PROBLEM REQUIREMENTS | Copy, from the data below, every line that has "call" in it.
__________
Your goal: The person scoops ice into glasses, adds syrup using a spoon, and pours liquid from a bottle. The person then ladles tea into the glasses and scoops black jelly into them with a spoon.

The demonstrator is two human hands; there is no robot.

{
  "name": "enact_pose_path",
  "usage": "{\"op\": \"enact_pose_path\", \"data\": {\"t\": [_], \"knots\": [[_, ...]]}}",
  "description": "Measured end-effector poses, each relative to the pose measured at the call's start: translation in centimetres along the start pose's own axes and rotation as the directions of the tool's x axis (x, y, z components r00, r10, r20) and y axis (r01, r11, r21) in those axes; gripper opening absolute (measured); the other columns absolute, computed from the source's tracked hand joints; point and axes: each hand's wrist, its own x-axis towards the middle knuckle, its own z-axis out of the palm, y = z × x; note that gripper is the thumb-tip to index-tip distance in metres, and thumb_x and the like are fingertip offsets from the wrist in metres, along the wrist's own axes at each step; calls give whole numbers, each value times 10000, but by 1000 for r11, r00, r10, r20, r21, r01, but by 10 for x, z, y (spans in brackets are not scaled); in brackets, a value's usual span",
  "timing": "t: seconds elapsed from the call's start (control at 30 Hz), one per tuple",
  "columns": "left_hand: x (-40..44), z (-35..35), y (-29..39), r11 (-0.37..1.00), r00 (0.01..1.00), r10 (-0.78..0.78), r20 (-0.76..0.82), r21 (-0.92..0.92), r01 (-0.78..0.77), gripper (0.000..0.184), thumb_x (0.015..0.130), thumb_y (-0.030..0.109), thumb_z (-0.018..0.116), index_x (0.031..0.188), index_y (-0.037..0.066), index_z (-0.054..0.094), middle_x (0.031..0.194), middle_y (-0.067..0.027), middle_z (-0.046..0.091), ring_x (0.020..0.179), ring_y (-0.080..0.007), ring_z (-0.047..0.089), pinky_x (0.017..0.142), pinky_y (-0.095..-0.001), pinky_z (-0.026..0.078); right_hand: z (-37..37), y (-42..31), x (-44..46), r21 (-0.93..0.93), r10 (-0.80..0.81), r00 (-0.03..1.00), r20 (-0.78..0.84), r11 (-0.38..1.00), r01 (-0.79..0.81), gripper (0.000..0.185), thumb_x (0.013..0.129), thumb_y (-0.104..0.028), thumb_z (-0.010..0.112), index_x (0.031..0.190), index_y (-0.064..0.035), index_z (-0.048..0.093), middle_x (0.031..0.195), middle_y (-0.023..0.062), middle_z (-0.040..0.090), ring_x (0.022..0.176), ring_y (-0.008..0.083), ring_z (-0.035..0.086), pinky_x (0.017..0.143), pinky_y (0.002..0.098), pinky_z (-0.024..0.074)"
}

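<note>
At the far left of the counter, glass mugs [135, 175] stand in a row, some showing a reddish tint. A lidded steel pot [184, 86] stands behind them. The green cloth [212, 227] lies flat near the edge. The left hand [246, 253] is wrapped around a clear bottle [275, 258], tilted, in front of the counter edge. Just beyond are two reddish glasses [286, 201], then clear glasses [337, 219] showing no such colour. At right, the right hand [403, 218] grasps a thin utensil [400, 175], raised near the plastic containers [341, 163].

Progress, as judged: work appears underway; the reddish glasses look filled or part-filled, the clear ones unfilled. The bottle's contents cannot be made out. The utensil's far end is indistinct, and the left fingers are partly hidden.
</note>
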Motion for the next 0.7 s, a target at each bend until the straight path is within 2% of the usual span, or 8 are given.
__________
ANSWER TO THIS TASK |
  "description": "Measured end-effector poses, each relative to the pose measured at the call's start: translation in centimetres along the start pose's own axes and rotation as the directions of the tool's x axis (x, y, z components r00, r10, r20) and y axis (r01, r11, r21) in those axes; gripper opening absolute (measured); the other columns absolute, computed from the source's tracked hand joints; point and axes: each hand's wrist, its own x-axis towards the middle knuckle, its own z-axis out of the palm, y = z × x; note that gripper is the thumb-tip to index-tip distance in metres, and thumb_x and the like are fingertip offsets from the wrist in metres, along the wrist's own axes at each step; calls give whole numbers, each value times 10000, but by 1000 for r11, r00, r10, r20, r21, r01, but by 10 for x, z, y (spans in brackets are not scaled); in brackets, a value's usual span",
  "timing": "t: seconds elapsed from the call's start (control at 30 Hz), one per tuple",

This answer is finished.